Thread: (Mis)using the PostgreSQL planner to get estimated row counts

(Mis)using the PostgreSQL planner to get estimated row counts

From
Nick Johnson
Date:
I'm trying to write a PostgreSQL extension to estimate the number of  
rows returned by a SELECT statement. Ideally, it'd be invoked along  
the lines of "SELECT estimate_row_count('SELECT foo FROM bar INNER  
JOIN baz ON (id) WHERE a=b');", and would be useful for estimating  
the number of pages in a search result, for example.

I've got as far as figuring out how to get an estimated row count  
from a Node object for a query (mostly by looking at the code for  
EXPLAIN), but there I'm a bit mired - I can't figure out how to take  
a string representing an SQL statement and parse it into a Node  
object I can feed to the planner.

So, a couple of questions:
1) Can anyone suggest where I should look in the source for the  
requisite functions for parsing an SQL string into a Node I can feed  
to the planner so I can get an estimated row count?
2) Is this something that's reasonable to do in the first place? I'm  
not sure if extensions are supposed to be allowed to delve into  
PostgreSQL's internals this much.
3) Are there any other gotchas around this area?
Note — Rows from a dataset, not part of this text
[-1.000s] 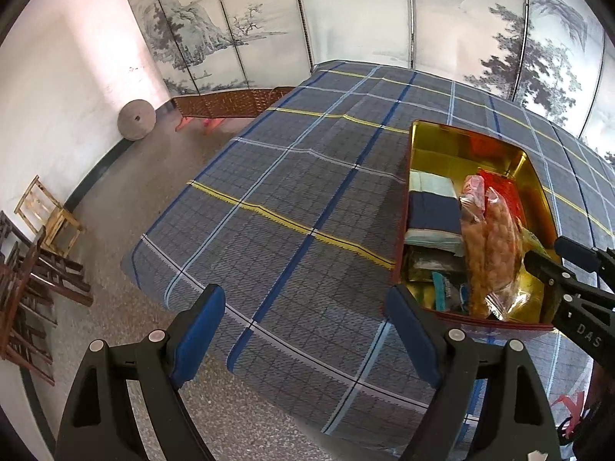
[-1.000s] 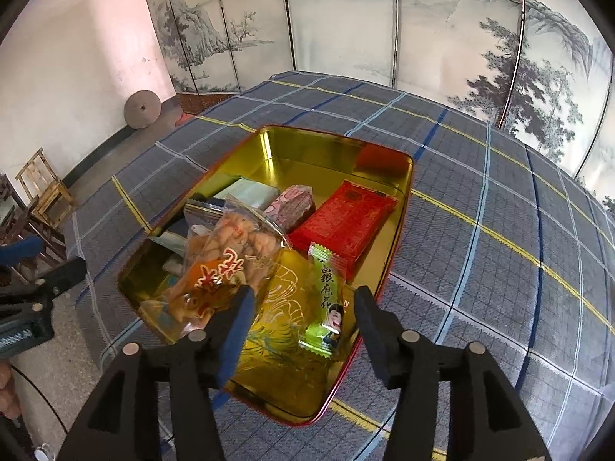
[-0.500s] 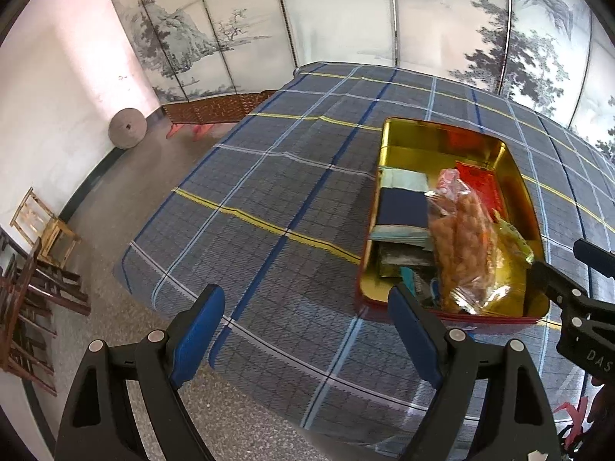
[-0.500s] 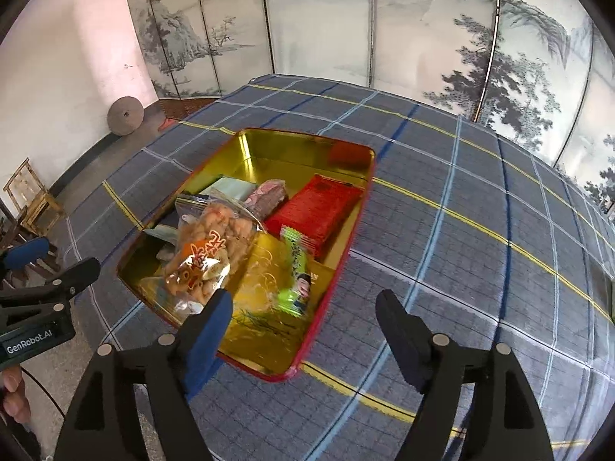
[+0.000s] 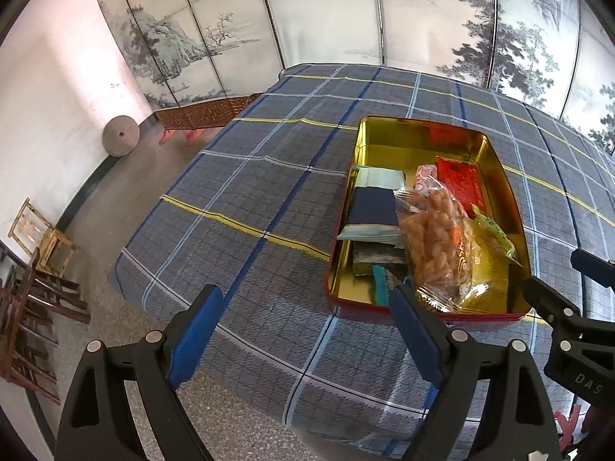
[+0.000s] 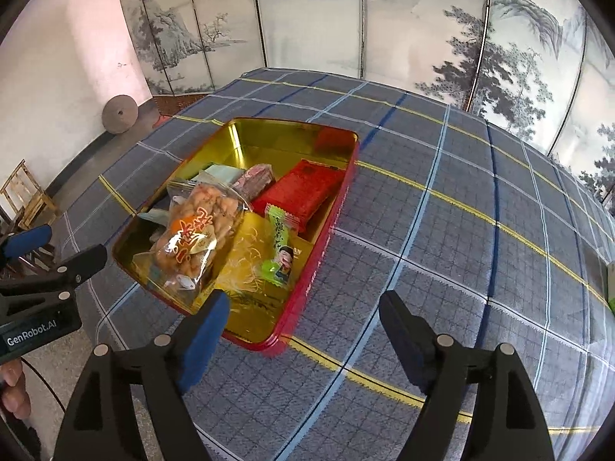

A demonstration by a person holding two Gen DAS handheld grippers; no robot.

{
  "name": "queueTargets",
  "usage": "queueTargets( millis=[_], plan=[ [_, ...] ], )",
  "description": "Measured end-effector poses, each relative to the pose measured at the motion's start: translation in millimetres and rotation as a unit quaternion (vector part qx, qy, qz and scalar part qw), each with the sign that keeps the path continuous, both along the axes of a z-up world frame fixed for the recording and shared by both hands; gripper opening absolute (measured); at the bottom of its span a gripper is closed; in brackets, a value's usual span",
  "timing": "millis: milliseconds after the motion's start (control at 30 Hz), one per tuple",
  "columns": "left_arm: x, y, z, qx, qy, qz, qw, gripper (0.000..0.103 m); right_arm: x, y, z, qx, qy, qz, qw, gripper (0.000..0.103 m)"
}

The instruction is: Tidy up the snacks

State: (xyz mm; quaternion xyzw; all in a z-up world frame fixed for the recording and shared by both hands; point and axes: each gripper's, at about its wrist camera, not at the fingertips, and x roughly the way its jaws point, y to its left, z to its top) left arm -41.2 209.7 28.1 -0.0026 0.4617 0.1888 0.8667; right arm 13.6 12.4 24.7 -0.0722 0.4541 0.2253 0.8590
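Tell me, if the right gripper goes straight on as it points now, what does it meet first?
Probably the plaid tablecloth, just right of the red tin. The open right gripper points past the tin's near corner, though depth is unclear.

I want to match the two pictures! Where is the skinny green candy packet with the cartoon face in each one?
Left wrist view: the green candy packet lies at the right side of the tin, right of the clear bag of fried snacks.
Right wrist view: the green candy packet lies near the tin's near right corner, on the gold bag.
Shared landmark: the red packet just beyond it.
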Motion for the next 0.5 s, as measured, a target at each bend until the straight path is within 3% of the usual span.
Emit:
queueTargets(
  millis=[500],
  plan=[
    [2.7, -4.7, -1.1, -0.004, 0.003, -0.001, 1.0, 0.086, -3.2, -0.5, -5.0, -0.008, 0.004, 0.006, 1.0, 0.082]
  ],
)
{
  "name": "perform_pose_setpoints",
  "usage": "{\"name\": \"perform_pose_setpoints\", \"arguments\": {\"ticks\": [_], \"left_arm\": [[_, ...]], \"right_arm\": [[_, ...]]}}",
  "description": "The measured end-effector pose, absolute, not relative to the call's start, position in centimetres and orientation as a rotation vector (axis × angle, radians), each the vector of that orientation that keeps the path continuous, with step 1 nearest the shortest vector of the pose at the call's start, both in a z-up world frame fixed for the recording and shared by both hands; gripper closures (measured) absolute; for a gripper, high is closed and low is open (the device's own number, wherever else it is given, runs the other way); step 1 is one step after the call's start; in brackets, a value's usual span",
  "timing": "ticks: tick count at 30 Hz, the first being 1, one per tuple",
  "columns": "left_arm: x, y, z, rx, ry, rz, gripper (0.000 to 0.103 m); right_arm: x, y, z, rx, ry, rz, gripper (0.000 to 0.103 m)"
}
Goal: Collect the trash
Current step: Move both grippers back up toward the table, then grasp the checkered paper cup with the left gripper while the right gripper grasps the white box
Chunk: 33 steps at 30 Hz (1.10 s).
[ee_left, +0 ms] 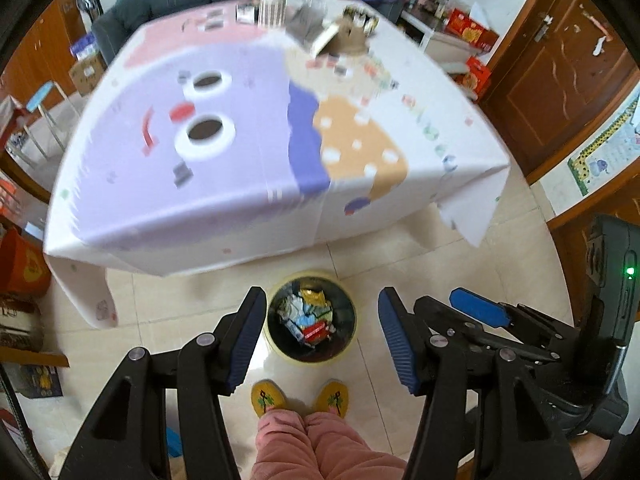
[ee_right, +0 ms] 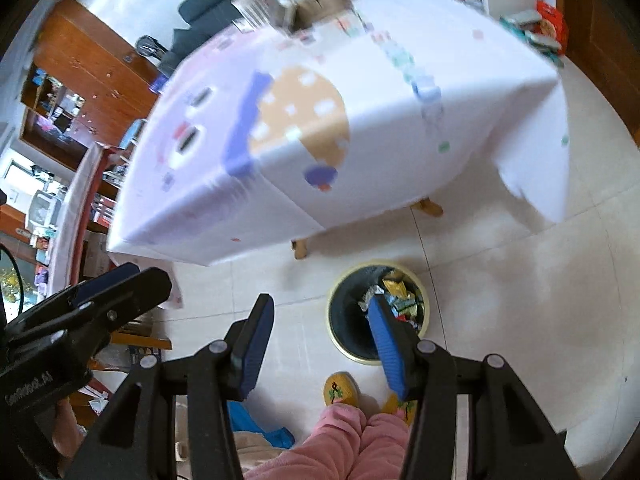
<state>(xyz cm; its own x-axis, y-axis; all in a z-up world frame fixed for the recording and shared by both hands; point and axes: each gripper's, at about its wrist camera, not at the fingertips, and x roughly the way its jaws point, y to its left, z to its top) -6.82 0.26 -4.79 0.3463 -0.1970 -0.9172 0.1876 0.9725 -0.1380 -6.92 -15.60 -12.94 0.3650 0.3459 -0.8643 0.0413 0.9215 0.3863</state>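
A round yellow-rimmed trash bin point(ee_left: 280, 350) with a black liner stands on the floor in front of the table, holding several crumpled wrappers point(ee_left: 310, 318). My left gripper point(ee_left: 322, 338) is open and empty, held high above the bin. My right gripper point(ee_right: 320, 344) is open and empty, also above the floor, with the bin point(ee_right: 352, 346) under its right finger. The right gripper also shows at the right of the left wrist view point(ee_left: 480, 308). The left gripper shows at the left of the right wrist view point(ee_right: 108, 292).
A table point(ee_left: 460, 140) with a cartoon-print cloth holds a paper cup point(ee_left: 273, 4) and a small pile of boxes and packets point(ee_left: 340, 32) at its far edge. The person's yellow slippers point(ee_left: 300, 398) stand beside the bin. A sofa, wooden doors and cabinets surround the table.
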Motion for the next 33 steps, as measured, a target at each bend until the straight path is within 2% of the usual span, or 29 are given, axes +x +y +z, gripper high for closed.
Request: {"name": "perform_pose_setpoints", "arguments": {"ticks": [13,23,33], "left_arm": [[-6.4,0.1,5.7,-0.021,0.988,-0.209,0.037],[-4.3,-0.1,9.7,-0.028,0.909,-0.184,0.036],[1.7,0.5,10.9,-0.012,0.868,-0.206,0.034]], "right_arm": [[-6.6,-16.4,-2.1,0.295,0.982,0.307,0.053],[-3.1,-17.2,3.2,0.282,0.868,0.342,0.053],[3.3,-16.5,5.2,0.257,0.828,0.331,0.053]]}}
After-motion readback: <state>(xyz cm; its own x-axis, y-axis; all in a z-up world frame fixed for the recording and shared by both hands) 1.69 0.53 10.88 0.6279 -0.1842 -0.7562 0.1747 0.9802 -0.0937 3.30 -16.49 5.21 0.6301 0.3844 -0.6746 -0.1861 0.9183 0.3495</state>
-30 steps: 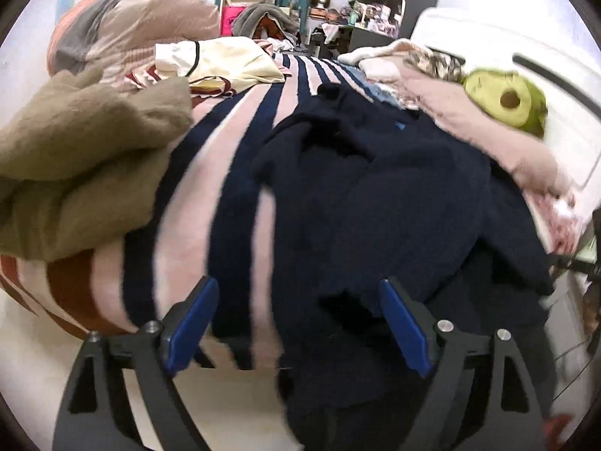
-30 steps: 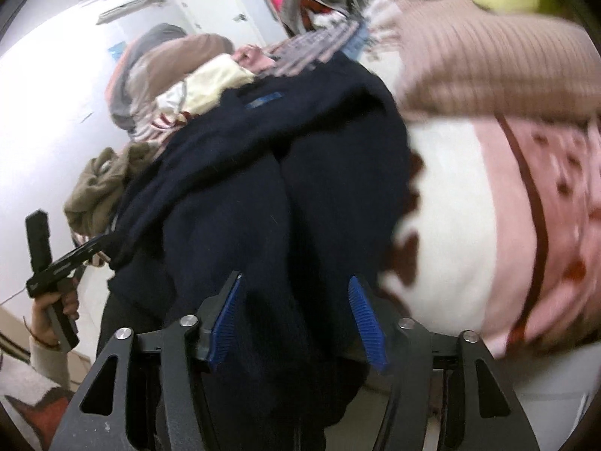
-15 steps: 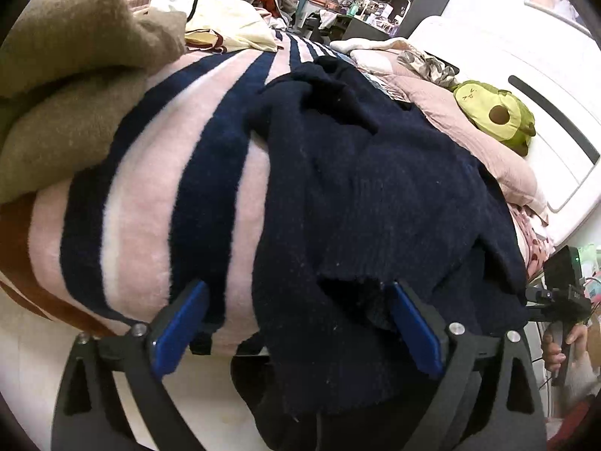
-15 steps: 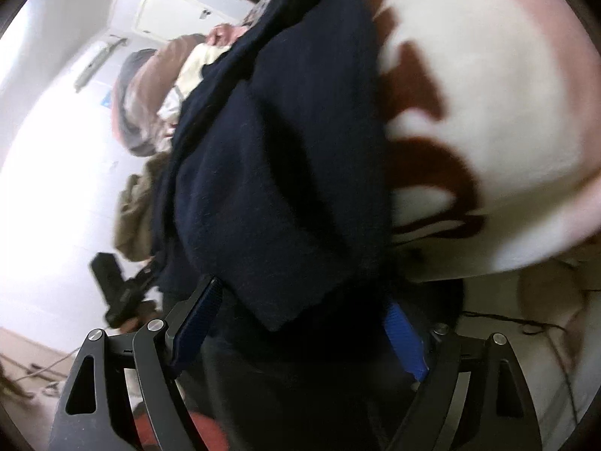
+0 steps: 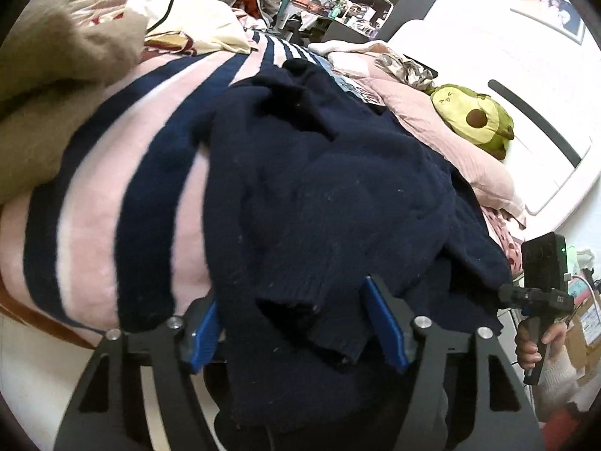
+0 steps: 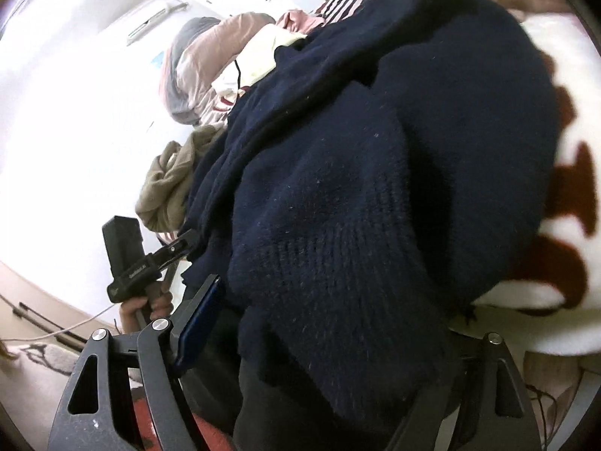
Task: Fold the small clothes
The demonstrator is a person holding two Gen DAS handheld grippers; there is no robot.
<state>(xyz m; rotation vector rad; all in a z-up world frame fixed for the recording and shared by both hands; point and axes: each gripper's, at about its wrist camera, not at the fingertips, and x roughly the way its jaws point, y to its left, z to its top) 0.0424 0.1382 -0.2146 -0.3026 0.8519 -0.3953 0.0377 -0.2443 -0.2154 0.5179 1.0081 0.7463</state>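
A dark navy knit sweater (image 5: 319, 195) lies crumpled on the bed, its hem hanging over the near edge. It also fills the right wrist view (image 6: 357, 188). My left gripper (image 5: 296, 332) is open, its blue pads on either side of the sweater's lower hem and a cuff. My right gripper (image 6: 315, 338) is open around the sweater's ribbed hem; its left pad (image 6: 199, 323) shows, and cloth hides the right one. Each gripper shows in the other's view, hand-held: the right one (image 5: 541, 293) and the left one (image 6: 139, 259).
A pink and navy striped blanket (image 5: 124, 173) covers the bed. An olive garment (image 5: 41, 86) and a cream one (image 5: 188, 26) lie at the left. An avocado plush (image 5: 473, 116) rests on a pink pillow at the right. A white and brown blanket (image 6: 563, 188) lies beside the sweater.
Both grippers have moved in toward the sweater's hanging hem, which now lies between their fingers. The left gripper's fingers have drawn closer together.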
For example, there's  
a lot going on with Snapshots and ActiveSnapshot that I really don't  
have any idea about.

-Nick Johnson




Re: (Mis)using the PostgreSQL planner to get estimated row counts

From
Tom Lane
Date:
Nick Johnson <arachnid@notdot.net> writes:
> I'm trying to write a PostgreSQL extension to estimate the number of  
> rows returned by a SELECT statement.

Instead of fooling around at the C level, why don't you just do an
EXPLAIN and parse out the first row of the result?  For instance

regression=# create function estimate_row_count(text) returns text as $$
regression$# declare x record;
regression$# begin
regression$#   for x in execute 'EXPLAIN ' || $1 loop
regression$#     return substring(x."QUERY PLAN" from 'rows=([0-9]+) width=');
regression$#   end loop;
regression$# end$$ language plpgsql strict;
CREATE FUNCTION
regression=# select estimate_row_count('select * from tenk1');estimate_row_count
--------------------10000
(1 row)

Of course this is subject to future breakage due to changes in the
output textual format, etc etc, but it's surely less fragile than
anything written in C will be.

Depending on what you want the results for, it might be best to ignore
any top-level LIMIT node.
        regards, tom lane